Em entrevista à jornalista Izabella Gianolla, Luan Henrique Faria Carillo, coordenador de Mercado e Captação do São Paulo, explicou a lógica por trás dessas descobertas: “Tudo parte de duas portas de entrada: a indicação externa, quando alguém de fora aponta um jogador, e a indicação interna, vinda da nossa própria estrutura. A partir daí, fazemos uma análise prévia — o atleta pode seguir para monitoramento ou ser descartado logo ali, dependendo do encaixe com o que buscamos.”
Cada um dos nomes recentes teve um caminho diferente até o São Paulo. Djhordney pertencia ao Novorizontino e estava emprestado ao Palmeiras — o departamento de captação monitorou de perto a situação contratual dele, identificou a possibilidade de devolução ao clube de origem e se antecipou aos concorrentes, garantindo primeiro o empréstimo sem custos e, depois, a compra definitiva.
Já Gustavo Santana era um jogador que havia perdido espaço no mercado após não conseguir sequência no Cuiabá, apesar de ter sido destaque na Copa São Paulo de 2024. Os indicadores internos do clube, porém, apontavam potencial, o que levou o São Paulo a montar uma operação de baixo risco: primeiro por empréstimo, depois com a compra efetivada. Hoje, o atacante é um dos preferidos de Dorival Júnior, tendo ultrapassado nomes até mais experientes, como André Silva, na preferência do técnico.

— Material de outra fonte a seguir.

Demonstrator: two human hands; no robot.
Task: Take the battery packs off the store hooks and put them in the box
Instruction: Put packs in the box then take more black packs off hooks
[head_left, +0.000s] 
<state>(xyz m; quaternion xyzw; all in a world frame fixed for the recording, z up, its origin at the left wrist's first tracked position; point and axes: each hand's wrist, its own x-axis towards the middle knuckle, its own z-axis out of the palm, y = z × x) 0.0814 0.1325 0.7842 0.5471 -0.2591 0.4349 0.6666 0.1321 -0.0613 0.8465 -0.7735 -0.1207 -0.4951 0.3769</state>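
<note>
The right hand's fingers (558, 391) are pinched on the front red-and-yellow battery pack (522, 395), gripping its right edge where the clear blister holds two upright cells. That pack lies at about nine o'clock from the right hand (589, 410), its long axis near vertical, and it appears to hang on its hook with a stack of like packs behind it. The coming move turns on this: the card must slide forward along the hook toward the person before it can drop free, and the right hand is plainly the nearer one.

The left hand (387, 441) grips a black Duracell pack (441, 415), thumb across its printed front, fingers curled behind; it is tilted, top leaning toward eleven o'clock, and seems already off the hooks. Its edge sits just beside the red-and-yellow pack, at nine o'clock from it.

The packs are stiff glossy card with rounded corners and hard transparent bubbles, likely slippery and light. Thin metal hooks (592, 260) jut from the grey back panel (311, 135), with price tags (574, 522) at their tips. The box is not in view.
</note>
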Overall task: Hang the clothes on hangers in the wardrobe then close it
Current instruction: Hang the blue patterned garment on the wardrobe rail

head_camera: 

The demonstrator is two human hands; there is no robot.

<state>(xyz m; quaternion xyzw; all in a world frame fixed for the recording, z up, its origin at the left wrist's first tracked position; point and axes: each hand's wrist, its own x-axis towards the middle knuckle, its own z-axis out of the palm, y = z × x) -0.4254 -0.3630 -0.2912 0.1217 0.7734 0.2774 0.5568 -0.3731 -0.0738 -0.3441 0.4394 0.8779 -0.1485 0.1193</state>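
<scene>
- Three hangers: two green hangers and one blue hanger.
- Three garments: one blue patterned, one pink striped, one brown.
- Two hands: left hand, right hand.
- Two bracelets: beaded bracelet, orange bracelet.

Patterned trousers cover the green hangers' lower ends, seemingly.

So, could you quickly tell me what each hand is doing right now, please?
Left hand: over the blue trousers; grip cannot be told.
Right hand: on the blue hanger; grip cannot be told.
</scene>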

A situação de Isac exigiu uma postura mais agressiva por parte do clube. Com passagens pelas seleções de base e já relacionado pelo profissional do Red Bull Bragantino, o jogador despertava interesse de outros clubes. Para evitar concorrência, o São Paulo se antecipou e investiu cerca de R$ 1 milhão na contratação.
O trabalho de captação não se limita a esses três nomes. Lucyan e Matheus Ferreira já vêm treinando junto ao elenco profissional e aguardam oportunidade, enquanto Marvin Ávila, jovem vindo da Guatemala, também chamou atenção interna do departamento. Segundo Luan, ambos apresentam indicadores considerados consistentes e podem, no futuro, gerar retorno tanto esportivo quanto financeiro ao clube.
Para o coordenador, o diferencial do São Paulo está em tratar essas descobertas como parte de um processo estruturado, e não como apostas pontuais: “Todos passaram pelo mesmo funil: observação constante, dados organizados e decisão colegiada no momento certo, o que muitas vezes significa agir antes da concorrência, com base em informação e não em impulso. É exatamente essa disciplina de processo que buscamos manter em cada movimento do departamento.”
Essa metodologia é aplicada desde o Sub-15 até o Sub-20. Já nas categorias mais jovens, do Sub-9 ao Sub-14, o trabalho funciona principalmente por captação ativa, com observações em projetos, competições regionais, escolas do próprio São Paulo e outros espaços — sempre com integração constante entre o departamento de base e o de mercado do time profissional, por meio de reuniões presenciais e online.